Bearing in mind the spirit and terms of its resolutions 3201 (S-VI) and 3202 (S-VI) of 1 May 1974, containing, respectively, the Declaration and the Programme of Action on the Establishment of a New International Economic Order, which underlined the vital importance of the Charter to be adopted by the General Assembly at its twenty-ninth session and stressed the fact that the Charter shall constitute an effective instrument towards the establishment of a new system of international economic relations based on equity, sovereign equality and interdependence of the interests of developed and developing countries.

Having examined the report of the Working Group on the Charter of Economic Rights and Duties of States on its fourth session, transmitted to the Generally Assembly by the Trade and Development Board at its fourteenth session.

Expressing its appreciation to the Working Group on the Charter of Economic Rights and Duties of States which, as a result of the task performed in its four sessions held between February 1973 and June 1974, assembled the elements required for the completion and adoption of the Charter of Economic Rights and Duties at the twenty-ninth session of the General Assembly, as previously recommended.
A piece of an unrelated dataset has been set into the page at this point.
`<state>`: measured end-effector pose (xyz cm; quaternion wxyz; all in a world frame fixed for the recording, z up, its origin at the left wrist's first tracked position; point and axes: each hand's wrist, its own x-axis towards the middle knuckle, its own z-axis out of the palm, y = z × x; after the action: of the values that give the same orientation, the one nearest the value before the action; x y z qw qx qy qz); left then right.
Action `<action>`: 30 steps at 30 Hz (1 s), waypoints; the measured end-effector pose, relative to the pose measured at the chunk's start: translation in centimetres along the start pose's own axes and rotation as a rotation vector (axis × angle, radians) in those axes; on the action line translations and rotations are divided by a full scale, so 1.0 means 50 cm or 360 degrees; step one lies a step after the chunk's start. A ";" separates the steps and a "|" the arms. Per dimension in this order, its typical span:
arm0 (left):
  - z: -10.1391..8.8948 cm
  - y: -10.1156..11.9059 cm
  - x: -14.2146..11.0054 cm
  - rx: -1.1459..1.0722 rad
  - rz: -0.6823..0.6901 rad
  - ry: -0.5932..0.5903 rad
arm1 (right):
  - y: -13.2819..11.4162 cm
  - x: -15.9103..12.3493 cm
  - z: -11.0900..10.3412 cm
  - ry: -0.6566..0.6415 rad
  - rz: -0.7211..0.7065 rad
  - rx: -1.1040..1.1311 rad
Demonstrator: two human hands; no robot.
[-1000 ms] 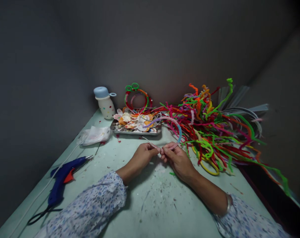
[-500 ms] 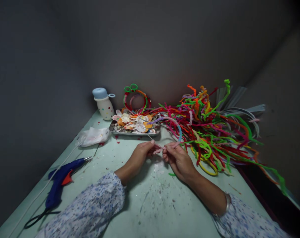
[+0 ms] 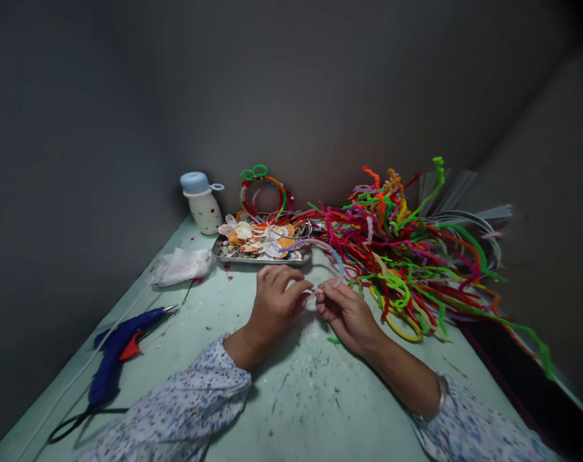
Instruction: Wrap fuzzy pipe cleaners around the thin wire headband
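Over the table's middle, my right hand is closed in a pinch on one end of a thin headband. Purple, pink and light-blue fuzzy pipe cleaner covers part of its curve, which arches away toward the tray. Facing it, my left hand has its thumb and fingertips closed on a short pink pipe cleaner at that same end. The back of the left hand is turned up and hides part of the strand. Both sets of fingertips nearly meet.
Behind the hands lies a metal tray of shell-like flowers and beads. A heap of pipe cleaners spreads at right. At left are a blue glue gun, a plastic bag and a bottle. Finished-looking headbands stand behind the tray.
My left hand has rolled over the strand, back upward, its fingers lifted higher. The headband's arc has shifted slightly left and down. My right hand has stayed almost in place.
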<state>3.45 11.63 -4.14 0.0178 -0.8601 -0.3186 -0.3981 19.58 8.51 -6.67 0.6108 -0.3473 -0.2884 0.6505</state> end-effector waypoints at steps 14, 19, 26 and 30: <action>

Adopts and solemnly proclaims the following Charter:

2315th plenary meeting12 December 1974

Charter of Economic Rights and Duties of States


The General Assembly,

Reaffirming the fundamental purposes of the United Nations, in particular the maintenance of international peace and security, the development of friendly relations among nations and the achievement of international co-operation in solving international problems in the economic and social fields,

Affirming the need for strengthening international co-operation for development,

Declaring that it is a fundamental purpose of the present Charter to promote the establishment of the new international economic order, based on equality, sovereign equality, interdependence, common interest and co-operation among all States, irrespective of their economic and social systems,

Desirous of contributing to the criterion of conditions for:

  1. The attainment of wider prosperity among all countries and of higher standards of living for all peoples,
  2. The promotion by the entire international community of the economic and social progress of all countries, especially developing countries,
  3. The encouragement of co-operation, on the basis of mutual advantage and equitable benefits for all peace-loving States which are willing to carry out the provisions of the present Charter, in the economic, trade, scientific and technical fields, regardless of political, economic or social systems,
  4. The overcoming of main obstacles in the way of economic development of the developing countries,
  5. The acceleration of the economic growth of developing countries with a view to bridging the economic gap between developing and developed countries,
  6. The protection, preservation and enhancement of the environment,

Mindful of the need to establish and maintain a just and equitable economic and social order through:

  1. The achievement of more rational and equitable international economic relations and the encouragement of structural changes in the world economy,
  2. The creation of conditions which permit the further expansion of trade and intensification of economic co-operation among all nations,
  3. The strengthening of the economic independence of developing countries,
  4. The establishment and promotion of international economic relations, taking into account the agreed differences in development of the developing countries and their specific needs,

Determined to promote collective economic security for development, in particular of the developing countries, with strict respect for the sovereign equality of each State and through the co-operation of the entire international community,

Considering that genuine co-operation among States, based on joint consideration of and concerted action regarding international economic problems, is essential for fulfilling the international community’s common desire to achieve a just and rational development of all parts of the world.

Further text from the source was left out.